27 August 2018 12:38


Summer is an active time for you and your horses, which means they are more prone to sustaining injuries, even if they stay at home and don’t travel.

Even just being turned out in a field can expose your horse to injury (as we well know ... see pic!) and infection, whether it just be clipping his leg while playing or suffering fly bites. 

When you take him out hacking, or travelling in a horse box or trailer, the potential for injury increases. So you should ensure you’re ready to deal with cuts, scrapes, grazes, bites, punctures and so on. In the event of muscle or tendon injuries, skin conditions or lameness, call the vet … don’t guess and try to treat yourself!

Ideally you should have two first aid kits on hand for treating minor injuries yourself, or to treat more major incidents until the vet arrives: a full kit in your barn, and a travelling kit for when you and your horse attend events. The main aim is immediate treatment to prevent infection or more serious conditions developing.

I’ve seen a few posts on Facebook horse groups lately from people enquiring just what should be put in an equine first aid kit, so here goes ….

Buying a ready-made First Aid Kit

Most major brands of horse products offer a first aid kit for sale, like the Lincoln First Aid Box or the Robinson Horse & Rider First Aid Kit. These may be fine for travelling purposes, but the contents are usually very basic. In the case of the Lincoln box, for example, you’ll get an Animalintex Poultice,  Digital thermometer, Hoof Pick,  250ml Lincoln green oil spray,  20g Lincoln antibacterial powder and 100g Dermoline skin ointment.

The Robinson kit contains a short roll of Gamgee, Animalintex, 1 Equiwrap bandage (similar to vetrap),  Skintact dressing, Scissors, and Vetalintex hydrogel.

These first aid boxes and others like them is fine for minor injuries as long as you keep the contents up to date, and replace whatever is used up.

In the yard or barn however you need to have a more comprehensive First Aid kit to hand, and you should probably supplement your travelling kit with some extra essential products.

First Aid Container

The first rule of thumb is that whatever container is used (and in the barn we recommend a big, rectangular one) must keep the contents neat, tidy, airtight, dry and sterile.

Choose a container that can be marked with a big red cross, so it is obvious to all what its purpose is.

On the underside of the lid attach a laminated sheet with the name and number of the vet, your contact details (especially if your horse is in livery) details of any allergies and pre-conditions. To be on the safe side include your farrier’s details, local police and the British Horse Society help line. We may be in the age of Smart phones, but first respondents may not have these numbers to hand.

Also if possible include a list of the First Aid box contents, and a stock list of how up to date the contents are, for your own information and for others who may be there when your horse is injured and you aren’t on site.

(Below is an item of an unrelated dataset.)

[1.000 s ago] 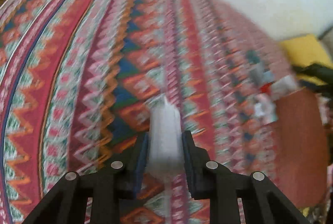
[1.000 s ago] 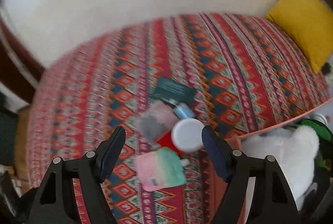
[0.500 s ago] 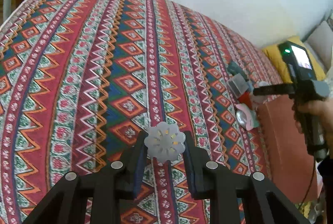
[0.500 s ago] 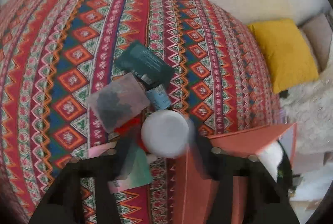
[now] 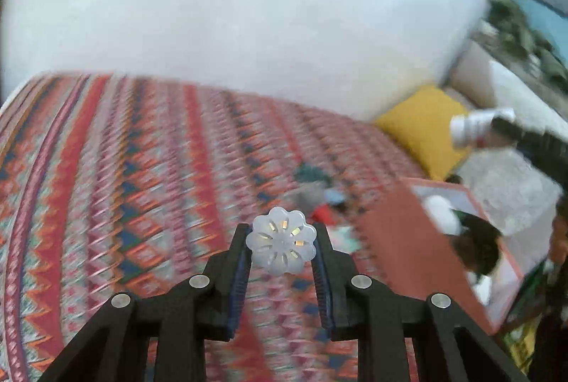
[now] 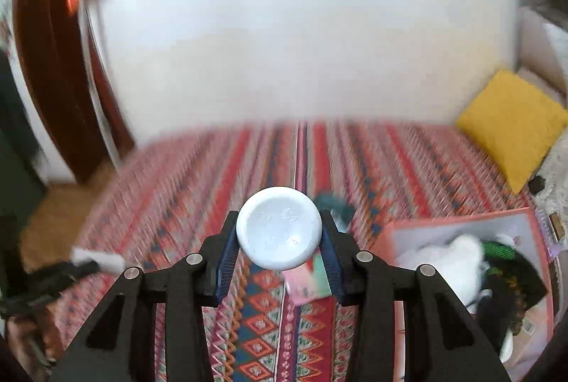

What to Put in the Horse First Aid Box

Here we are only dealing with essentials! Add whatever your intuition tells you may be needed in the event of an emergency:

  • ·         Latex gloves … essential for cleaning wounds and preventing infection.
  • ·         Scissors…. For cutting bandages.
  • ·         Digital Thermometer … for judging how stressed or infected your horse is according to raised temperature.  Normal temperature: 99-101°F37.2-38.3°C. 
  • ·         A few rolls of Vetrap self-sticking bandages.
  • ·         Antiseptic Wound Cleaner of your choice.
  • ·         Gauze or cotton wool dressing for wounds.
  • ·         Epsom salts … great for drawing out infection.
  • ·         Tweezers for removing foreign bodies from wounds, ticks or splinters.
  • ·         Ice packs for legs.

A comprehensive First Aid kit could be life-saving for your horse. Any questions relating to first aid we’d be please to answer! 01373 226242.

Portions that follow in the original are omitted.